(DATASET CONTENT begins)

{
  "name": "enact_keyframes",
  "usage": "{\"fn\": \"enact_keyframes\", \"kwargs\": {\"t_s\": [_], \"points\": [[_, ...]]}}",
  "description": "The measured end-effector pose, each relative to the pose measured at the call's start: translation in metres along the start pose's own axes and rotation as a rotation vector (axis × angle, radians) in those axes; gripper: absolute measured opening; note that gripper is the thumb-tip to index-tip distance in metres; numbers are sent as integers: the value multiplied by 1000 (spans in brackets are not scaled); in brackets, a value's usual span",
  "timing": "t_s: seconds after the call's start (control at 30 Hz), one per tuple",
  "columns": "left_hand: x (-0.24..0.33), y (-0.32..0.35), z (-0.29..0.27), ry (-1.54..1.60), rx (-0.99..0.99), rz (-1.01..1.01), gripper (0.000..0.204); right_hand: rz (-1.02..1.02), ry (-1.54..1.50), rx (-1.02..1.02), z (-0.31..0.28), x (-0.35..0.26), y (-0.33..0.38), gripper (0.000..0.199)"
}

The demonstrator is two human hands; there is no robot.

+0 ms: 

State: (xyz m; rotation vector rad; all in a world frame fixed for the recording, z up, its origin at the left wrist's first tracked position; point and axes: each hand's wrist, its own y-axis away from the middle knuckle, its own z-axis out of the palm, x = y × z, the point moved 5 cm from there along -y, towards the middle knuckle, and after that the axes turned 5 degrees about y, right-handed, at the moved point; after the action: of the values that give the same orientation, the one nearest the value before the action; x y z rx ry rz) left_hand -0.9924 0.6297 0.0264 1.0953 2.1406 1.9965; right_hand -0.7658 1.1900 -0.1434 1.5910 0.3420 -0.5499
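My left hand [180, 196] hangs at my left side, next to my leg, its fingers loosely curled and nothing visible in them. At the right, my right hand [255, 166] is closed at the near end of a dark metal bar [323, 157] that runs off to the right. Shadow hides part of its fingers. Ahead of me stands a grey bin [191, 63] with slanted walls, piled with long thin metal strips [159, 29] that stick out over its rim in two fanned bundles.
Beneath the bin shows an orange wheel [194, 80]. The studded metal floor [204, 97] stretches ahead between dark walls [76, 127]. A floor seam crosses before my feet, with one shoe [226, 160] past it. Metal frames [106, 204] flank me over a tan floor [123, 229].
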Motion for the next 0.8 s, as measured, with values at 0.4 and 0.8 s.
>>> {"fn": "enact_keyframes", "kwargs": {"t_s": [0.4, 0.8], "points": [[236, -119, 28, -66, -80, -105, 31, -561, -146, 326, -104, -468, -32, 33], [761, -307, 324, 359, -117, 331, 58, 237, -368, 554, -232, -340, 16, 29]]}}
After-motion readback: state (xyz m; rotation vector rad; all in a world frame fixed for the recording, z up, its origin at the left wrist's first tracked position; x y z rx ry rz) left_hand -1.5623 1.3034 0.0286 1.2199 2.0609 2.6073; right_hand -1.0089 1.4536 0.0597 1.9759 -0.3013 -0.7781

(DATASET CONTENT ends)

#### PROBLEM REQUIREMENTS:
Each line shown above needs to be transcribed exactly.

#### RESULT OF THIS TASK:
{
  "name": "enact_keyframes",
  "usage": "{\"fn\": \"enact_keyframes\", \"kwargs\": {\"t_s\": [_], \"points\": [[_, ...]]}}",
  "description": "The measured end-effector pose, each relative to the pose measured at the call's start: translation in metres along the start pose's own axes and rotation as a rotation vector (axis × angle, radians) in those axes; gripper: absolute measured opening; note that gripper is the thumb-tip to index-tip distance in metres; numbers are sent as integers: the value multiplied by 1000 (spans in brackets are not scaled); in brackets, a value's usual span",
  "timing": "t_s: seconds after the call's start (control at 30 Hz), one per tuple",
  "columns": "left_hand: x (-0.24..0.33), y (-0.32..0.35), z (-0.29..0.27), ry (-1.54..1.60), rx (-0.99..0.99), rz (-1.01..1.01), gripper (0.000..0.204); right_hand: rz (-1.02..1.02), ry (-1.54..1.50), rx (-1.02..1.02), z (-0.31..0.28), x (-0.35..0.26), y (-0.33..0.38), gripper (0.000..0.199)"
}

The demonstrator is two human hands; there is no robot.

+0 ms: 

State: (xyz m; rotation vector rad; all in a world frame fixed for the recording, z up, its origin at the left wrist's first tracked position; point and axes: each hand's wrist, its own y-axis away from the middle knuckle, its own z-axis out of the palm, x = y × z, the point moved 5 cm from there along -y, towards the middle knuckle, and after that the axes turned 5 degrees about y, right-handed, at the moved point; after the action: of the values that give the same orientation, the one nearest the value before the action; x y z rx ry rz) left_hand -0.9924 0.6297 0.0264 1.0953 2.1406 1.9965; right_hand -0.7658 1.1900 -0.1434 1.5910 0.3420 -0.5499
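My left hand [180, 196] hangs at my left side, next to my leg, its fingers loosely curled and nothing visible in them. At the right, my right hand [255, 166] is closed at the near end of a dark metal bar [323, 157] that runs off to the right. Shadow hides part of its fingers. Ahead of me stands a grey bin [191, 63] with slanted walls, piled with long thin metal strips [159, 29] that stick out over its rim in two fanned bundles.
Beneath the bin shows an orange wheel [194, 80]. The studded metal floor [204, 97] stretches ahead between dark walls [76, 127]. A floor seam crosses before my feet, with one shoe [226, 160] past it. Metal frames [106, 204] flank me over a tan floor [123, 229].
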Motion for the next 0.8 s, as measured, with values at 0.4 and 0.8 s.
>>> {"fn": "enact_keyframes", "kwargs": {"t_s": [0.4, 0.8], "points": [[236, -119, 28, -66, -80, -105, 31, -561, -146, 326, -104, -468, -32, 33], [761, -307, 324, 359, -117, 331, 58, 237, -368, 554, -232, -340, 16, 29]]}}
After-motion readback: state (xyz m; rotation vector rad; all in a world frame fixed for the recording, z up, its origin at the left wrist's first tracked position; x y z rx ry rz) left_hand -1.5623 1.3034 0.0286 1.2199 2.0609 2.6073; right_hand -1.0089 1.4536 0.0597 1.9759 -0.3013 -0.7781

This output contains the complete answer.